The in vitro and in vivo depigmenting activity of Coenzyme Q10 through the down-regulation of α-MSH signaling pathways and induction of Nrf2/ARE-mediated antioxidant genes in UVA-irradiated skin keratinocytes.

Coenzyme CoQ10 (CoQ10), a ubiquinone compound, has been reported to inhibit tyrosinase activity and melanin production in melanoma B16F10 cells. However, the molecular mechanism underlying this inhibitory effect is poorly understood. In this paper we aimed to investigate the molecular mechanisms involved in the anti-melanogenic activity of CoQ10 (1-2 μM) in UVA (5 J/cm)-irradiated keratinocyte HaCaT cells and α-MSH stimulated B16-F10 cells. It was observed that CoQ10 suppressed p53/POMC, α-MSH production as well as inhibited ROS generation in UVA-irradiated keratinocyte HaCaT cells.

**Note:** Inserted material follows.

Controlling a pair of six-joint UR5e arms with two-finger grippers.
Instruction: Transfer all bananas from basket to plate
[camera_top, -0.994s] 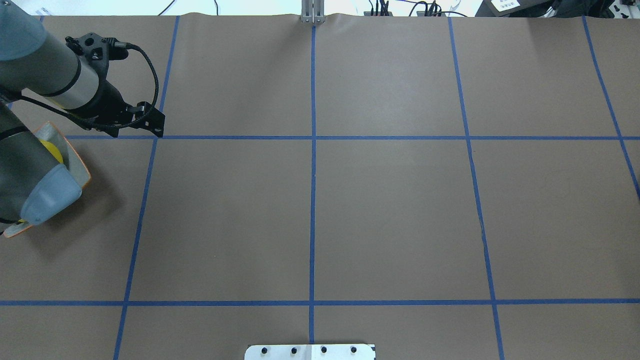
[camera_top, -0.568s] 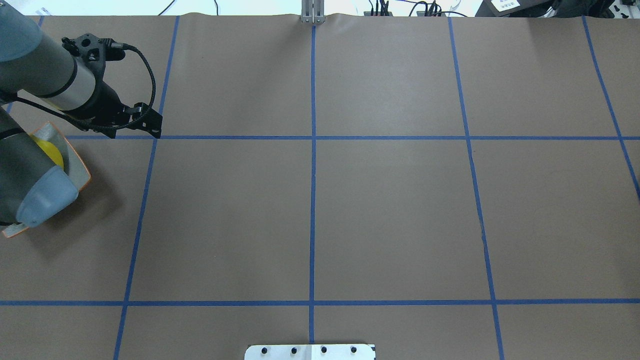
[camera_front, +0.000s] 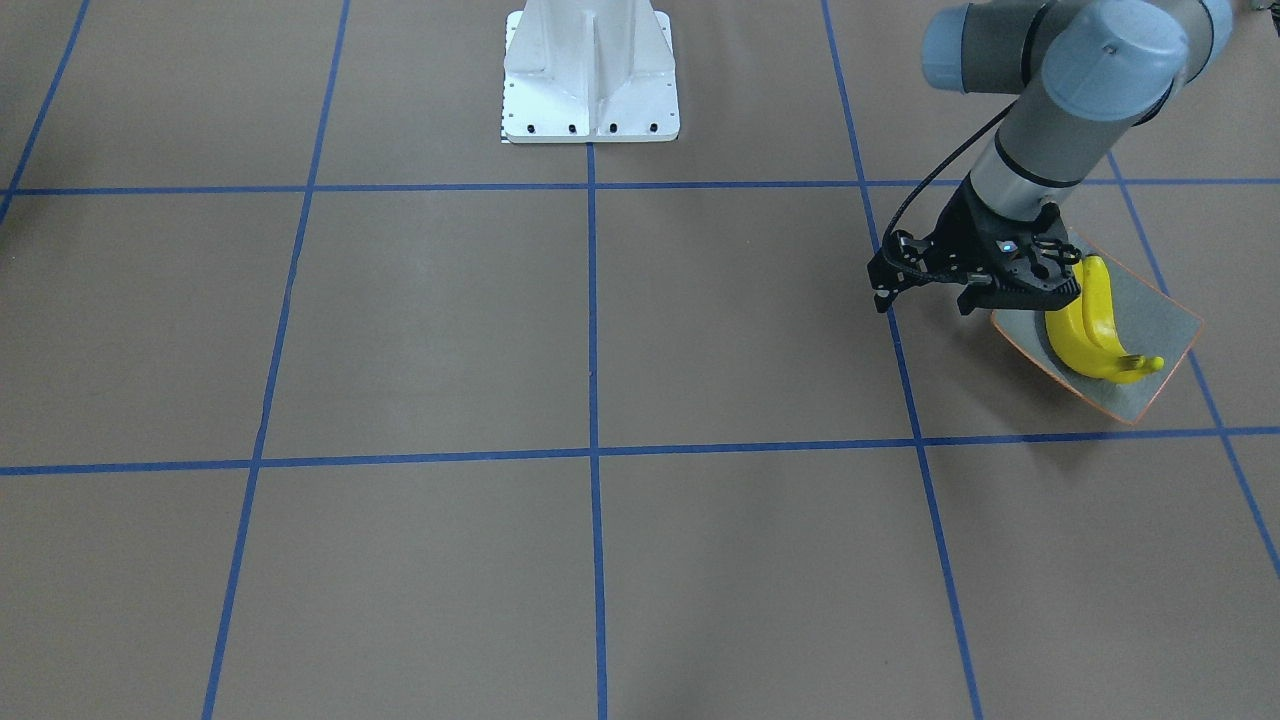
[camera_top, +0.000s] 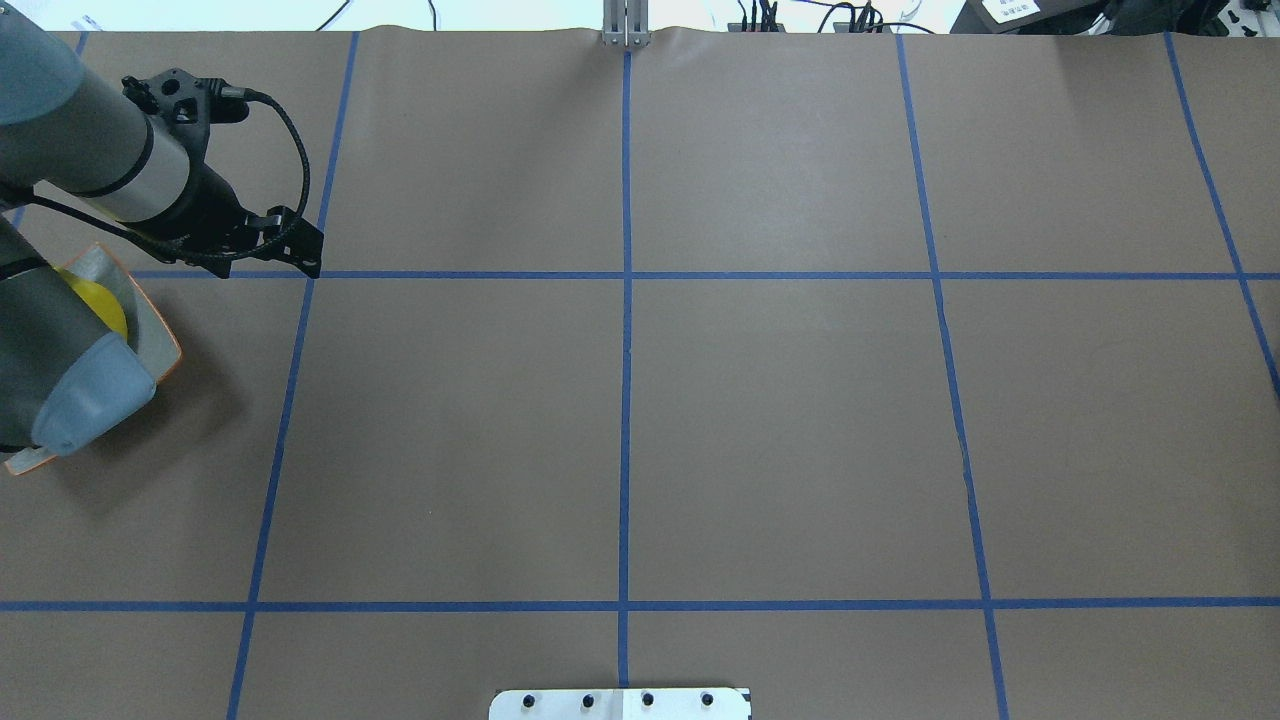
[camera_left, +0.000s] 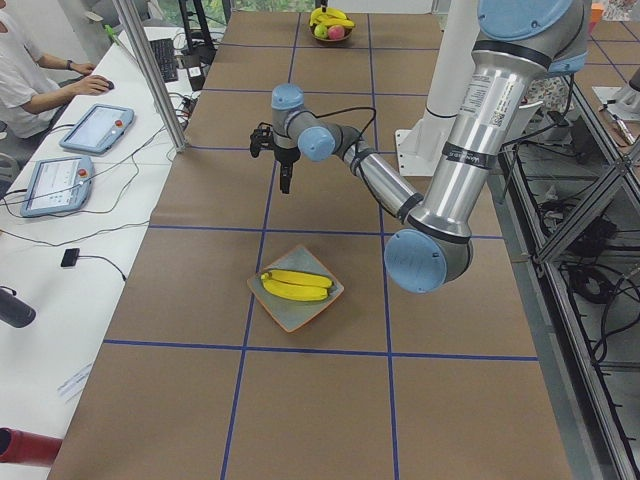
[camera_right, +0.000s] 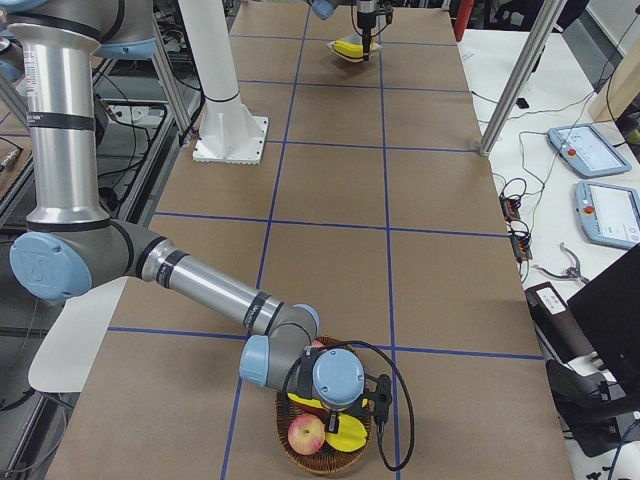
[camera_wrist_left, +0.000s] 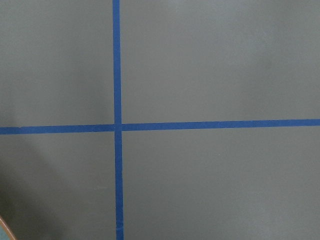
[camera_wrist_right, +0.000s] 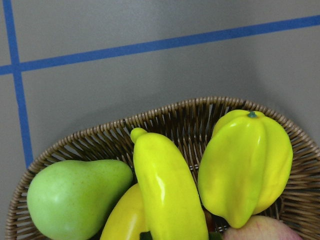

CoQ10 down-regulated the melanin synthesis in α-MSH-stimulated B16-F10 cells by suppressing the MITF expression by down regulating the cAMP mediated CREB signaling cascades. Furthermore, in vivo evidence demonstrated the inhibitory effect of CoQ10 on endogenous pigmentation in zebrafish. Increased nuclear Nrf2 translocation accompanied by the induction of HO-1 and γ-GCLC genes were observed in CoQ10 treated keratinocyte HaCaT cells. Notably, silencing of Nrf2 (siRNA transfection) significantly diminished CoQ10-mediated anti-melanogenic activity, as evidenced by impaired antioxidant HO-1 gene, uncontrolled ROS generation, and α-MSH production following UVA irradiation. To conclude, CoQ10 is an effective de-pigmention or skin-whitening agent and could be used in cosmetics for topical application.